The Jenks Museum at Brown University. Courtesy Brown University Archives

Was Jenks a good curator?

In the short term, yes: he was knowledgeable, dedicated to his museum, a great collector and brilliant at convincing others to donate their collections. He worked hard at putting things on display and was serious about teaching. He believed deeply in the mission of the museum.

But in the longer term, clearly not. He did not lay a foundation on which others could build. He created a museum that was unable to change with the times. He failed to teach his colleagues or his audiences about the value of the collection. Jenks was a good at curating, but not a good curator. He collected, but never connected.

Museums need both collections and connections. Curators need to collect, and connect. It’s the combination that give museums their power.

Collections

Collections are what make museums unique. Museum collections are more than objects; they are carefully chosen assemblages, the product of a curatorial way of knowing. They are sustained by curatorial expertise. Curators have a distinctive way of understanding objects, making arguments with them, and telling stories with them. Otherwise staid and practical curators slip into poetry when they try to describe this ability to understand objects. George Brown Goode, the first director of the US National Museum, called it “that special endowment… ‘the museum sense.’” Others talk about “object-feel,” or “a good eye.”

Museum sense is acquired by working with objects and collections. It’s more than academic knowledge. It’s more than collector’s expertise. It comes from hands-on work with collections: building them, handling them, the long, slow process of making sense of art, history, or nature from them, and of using them to connect with the larger world.

In the Storeroom

Join me for a visit to the museum storeroom, the place where curators engage with artifacts directly, thinking through the problems of exhibitions or research in a material, affective, way. A museum storeroom might be thought of as a kind of memory palace, an extension of the curator’s brain. Things are organized, available, visible on shelves or ready to be discovered behind neatly labeled cabinet doors. Museum curators have the privilege of access to the storeroom, of seeing the categories made physical, gaining a visceral understanding of how those categories came to be, what they reveal and what they hide. Storerooms highlight the materiality of objects, their heft and presence, a perfect counterbalance to the way that the registrar’s files capture their history and exhibitions their meanings.

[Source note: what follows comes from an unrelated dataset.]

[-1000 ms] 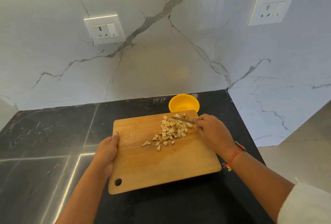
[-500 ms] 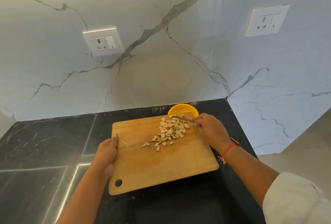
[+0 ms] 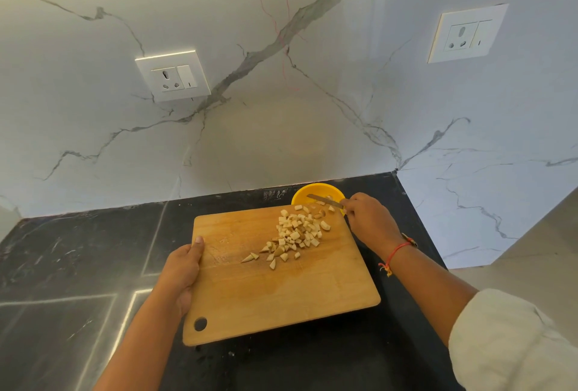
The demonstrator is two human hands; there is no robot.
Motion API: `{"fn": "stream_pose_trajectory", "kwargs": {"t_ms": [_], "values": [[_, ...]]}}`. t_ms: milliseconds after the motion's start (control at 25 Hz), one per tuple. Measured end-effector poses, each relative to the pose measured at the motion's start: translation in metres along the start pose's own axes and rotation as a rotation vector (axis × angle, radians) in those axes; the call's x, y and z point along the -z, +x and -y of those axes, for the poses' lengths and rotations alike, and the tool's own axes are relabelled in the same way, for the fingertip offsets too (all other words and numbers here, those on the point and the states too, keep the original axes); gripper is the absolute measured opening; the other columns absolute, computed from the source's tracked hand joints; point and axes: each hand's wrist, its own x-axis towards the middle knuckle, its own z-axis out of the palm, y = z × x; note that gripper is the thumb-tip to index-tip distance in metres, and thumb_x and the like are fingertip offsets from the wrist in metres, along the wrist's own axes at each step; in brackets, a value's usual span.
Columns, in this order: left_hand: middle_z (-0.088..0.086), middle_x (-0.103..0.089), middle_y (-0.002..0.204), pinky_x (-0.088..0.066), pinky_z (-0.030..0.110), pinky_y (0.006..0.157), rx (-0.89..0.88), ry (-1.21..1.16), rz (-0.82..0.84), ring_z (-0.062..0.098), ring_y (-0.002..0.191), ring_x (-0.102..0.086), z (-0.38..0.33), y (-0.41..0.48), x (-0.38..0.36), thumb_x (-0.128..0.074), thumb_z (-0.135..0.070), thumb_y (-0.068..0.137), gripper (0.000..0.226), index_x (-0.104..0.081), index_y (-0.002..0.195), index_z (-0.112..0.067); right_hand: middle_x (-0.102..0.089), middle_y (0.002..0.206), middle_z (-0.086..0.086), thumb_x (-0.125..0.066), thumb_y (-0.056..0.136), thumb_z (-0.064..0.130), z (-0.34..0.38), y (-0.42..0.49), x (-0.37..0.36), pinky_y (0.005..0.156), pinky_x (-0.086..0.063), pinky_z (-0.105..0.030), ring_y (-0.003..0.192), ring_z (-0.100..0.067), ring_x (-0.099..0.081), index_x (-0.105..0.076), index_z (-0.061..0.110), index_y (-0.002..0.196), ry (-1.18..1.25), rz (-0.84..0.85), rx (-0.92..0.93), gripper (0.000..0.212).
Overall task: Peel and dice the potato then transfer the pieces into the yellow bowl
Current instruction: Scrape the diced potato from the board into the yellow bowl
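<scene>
Left socket (image 3: 172, 76) and right socket (image 3: 467, 34) sit on marble wall (image 3: 281, 127) above black counter (image 3: 78, 249)

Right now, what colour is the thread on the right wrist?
Red thread, shown best in the head view.

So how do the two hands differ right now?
The left hand grips the left edge of the cutting board, thumb on top; the right hand holds a knife, blade over the yellow bowl. The right wrist wears a red thread; the left wrist is bare. Both hold something beside the diced potato.
</scene>
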Motion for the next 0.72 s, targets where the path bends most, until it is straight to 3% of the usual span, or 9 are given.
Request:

My favorite images of storerooms are those taken by Chip Clark, a photographer at the National Museum of Natural History. Clark’s images all include museum staff. The curators and collections managers are overwhelmed by the scale and scope of their collections, perhaps, but they are there, doing the essential work of knowing them, cataloging them, and caring for them.

Entomology collections and staff, National Museum of Natural History. From NMNH Collections Program Photo Gallery,

Clark’s photographs hint at the emotional connections between curators and collections staff and “their” objects. Curators like show off their storerooms. Seb Chan writes about discovering strange things in museum collections: “That is part of the texture and nuance that museum insiders love — and some of the best museum experiences are those where you chance upon a particularly quirky or strange set of objects.”

Museum geographers Hilary Geoghegan and Alison Hess write that storerooms are “shaped by the emotion attached to the objects they house.” A storeroom, they write, is “a lively space…exhibiting a magical, enchanted materiality.” They highlight “the affective, emotional and sensual relationship between people and things.”

Object Knowledge

It’s in the storeroom that curators examine objects. Curators know about things. In part, that’s because they know facts about particular things — they’re experts in seventeenth-century pottery, or dinosaurs, or art. But there’s another part to curatorial knowledge: sometimes, it’s not that they know about particular objects, but that they know how to think about objects, or ask questions about objects, that they have a feeling for how objects work in history. They have a general understanding of about material culture or taxonomy or art history, a sense of the big picture, a knowledge of the history of collecting, and a network of other curators to call upon. They also have a certain healthy skepticism, antennae that go up when something’s not quite right.

One important aspect of this knowledge comes from the curator’s physical connections with the objects. They have the objects, and privileged access to them. Whatever there is to an object that can’t be can’t be described or photographed or digitized — that’s a place to look for particular curatorial knowledge. Geoghegan and Hess offer this list of some of these qualities: “three-dimensionality, weight, texture, surface temperature, smell, taste and spatiotemporal presences.”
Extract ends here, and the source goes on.